Are recently proposed policies likely to work?
The Mansion House agreement was an initiative when Jeremy Hunt was chancellor. It has elements that might suit the new government’s needs.
The companies that were behind the Mansion House agreements have now created the Canary Wharf Group. The head of Legal & General, Nigel Wilson, has made a number of proposals, such as the removal of stamp duty, though his call for a UK Isa seems to have been dropped.
He correctly notes that the scale of the government’s plans probably exceeds what the DB pension schemes could provide.
The figure of £85bn by rebalancing DB schemes over the next few years compares with £20bn a year budgets for environmental investments (which is almost certainly too low an estimate), a further £8bn a year for water, around £20bn a year for the housebuilding plans and a similar amount, hopefully, for investment in technology, bioscience and future growth industries.
The group suggests that this financing should be done through an allocation to private equity.
There seem to be a number of questions here.
Firstly, these groups generally charge much higher in-house fees on allocations to private equity funds than on allocations to UK gilts.
As these closed DB schemes are managed at the discretion of the same firms, who is going to check that the beneficiaries’ interests are being looked after?
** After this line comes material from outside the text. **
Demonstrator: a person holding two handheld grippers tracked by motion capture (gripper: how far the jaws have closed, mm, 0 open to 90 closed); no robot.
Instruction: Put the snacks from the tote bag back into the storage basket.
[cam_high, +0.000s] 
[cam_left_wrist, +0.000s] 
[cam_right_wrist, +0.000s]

Do these firms actually have private equity skills that can match the independent firms in this area – such as Blackstone and Macquarie – with whom they will be competing?
Also, if the local authority pension schemes increase their allocation to this area, do they have the skills, and what would happen if (maybe when) some of the investments go wrong?
How does this affect UK equities?
Even if a private equity vehicle is UK incorporated, it might well invest outside the UK so that seems difficult to enforce. Similarly, investing in Airtel Africa might be a UK investment in one way (it is FTSE listed), but its businesses are not in the UK.
But why ask for an increased allocation only to private equity? Why is the group not suggesting they aim to buy more UK equities overall – including listed UK mid-caps and growth companies?
It seems an odd omission from the public statements, especially given concerns regarding the falling number of listings on the UK stock exchange and the perceived lack of support from large UK investors for new UK listings.
The UK is unique in having a structure through which infrastructure investments can be listed.
The investment trust sector has a range of funds investing in just the wind farms, battery storage facilities (to decarbonise the grid), and even railways. The largest of these, managed by investment company 3i, has more than £7bn of assets, so is established, proven and scalable.